Now, any 3-leaf expression necessarily contains a 2-leaf subtree; evaluating that subtree first yields some \(x \in S_2\), and then \(T\) is obtained by combining \(x\) with the remaining leaf \(7\) using one binary operation, followed by unary closure: \begin{equation} T \in cl(\{x \circ 7,\ 7 \circ x : x \in S_2,\ \circ \in \{+,-,\times,\cdot/\cdot\}\}). \end{equation} Therefore, it suffices to check the finite set on the right-hand side and verify it is disjoint from \(\mathcal{T}\). This direct check succeeds: no element of \(\mathcal{T}\) appears.

Hence the \((1,3)\) shape cannot yield a binary root in \(\{10,-10,100\}\), and therefore cannot yield 10 after any root-level unary operations.

Neither root shape \((2,2)\) nor \((1,3)\) can yield a binary root value in \(\{10,-10,100\}\), hence no valid expression using exactly four 7s can evaluate to 10. This proves the claim.

Write \begin{equation} c_d = 2\left\lfloor \frac{c_d}{2}\right\rfloor + r_d, \quad r_d \in \{0,1\}. \end{equation} Summing over \(d=1,\dots,9\), \begin{equation} 16 = \sum_{d=1}^9 c_d = 2P(D) + \sum_{d=1}^9 r_d = 8 + \sum_{d=1}^9 r_d, \end{equation} so \(\sum_{d=1}^9 r_d = 8\). Since \(r_d=1\) implies \(c_d\) is odd (hence \(\geq 1\)), this means that at least 8 distinct digits appear in \(D\), i.e. at most one digit is missing from \(\{1,\dots,9\}\).
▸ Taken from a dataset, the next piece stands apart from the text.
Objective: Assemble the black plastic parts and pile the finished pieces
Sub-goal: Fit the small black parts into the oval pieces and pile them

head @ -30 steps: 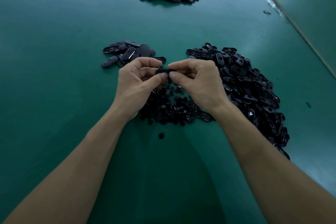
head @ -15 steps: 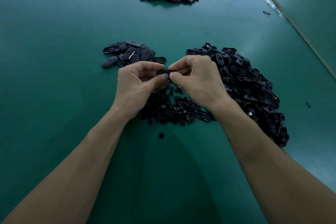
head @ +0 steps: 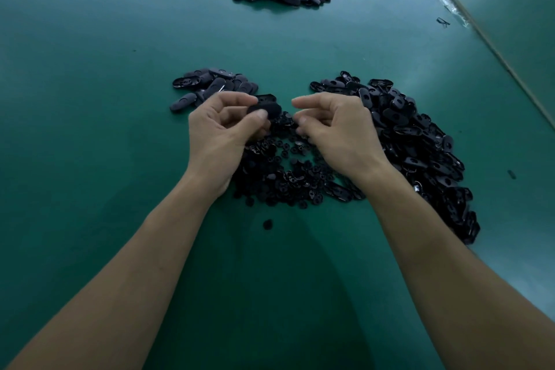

Now consider the set \(\{2,3,4,9\}\). If 2 is missing then 3,4,9 are present, so in particular \(\{3,9\} \subset D\). If digit 3 is missing then \(\{2,4\} \subset D\). Similarly, if 4 is missing then \(\{3,9\} \subset D\), and if 9 is missing then \(\{2,4\} \subset D\). If none are missing, then both \(\{2,4\}\) and \(\{3,9\}\) are present. Thus at least one of \(\{2,4\}\) or \(\{3,9\}\) occurs, and we can form \(4-2^2=0\) or \(9-3^2=0\) using each digit exactly once.

Since \(P(D)=4\) and \(k=16\), write \begin{equation} c_d = 2\left\lfloor \frac{c_d}{2}\right\rfloor + r_d,\quad r_d\in\{0,1\}. \end{equation} As in Lemma 5, summing gives \(\sum_{d=1}^9 r_d = 8\). Hence exactly one digit has even multiplicity; call it \(e\). (All other digits have odd multiplicity, hence at least 1.)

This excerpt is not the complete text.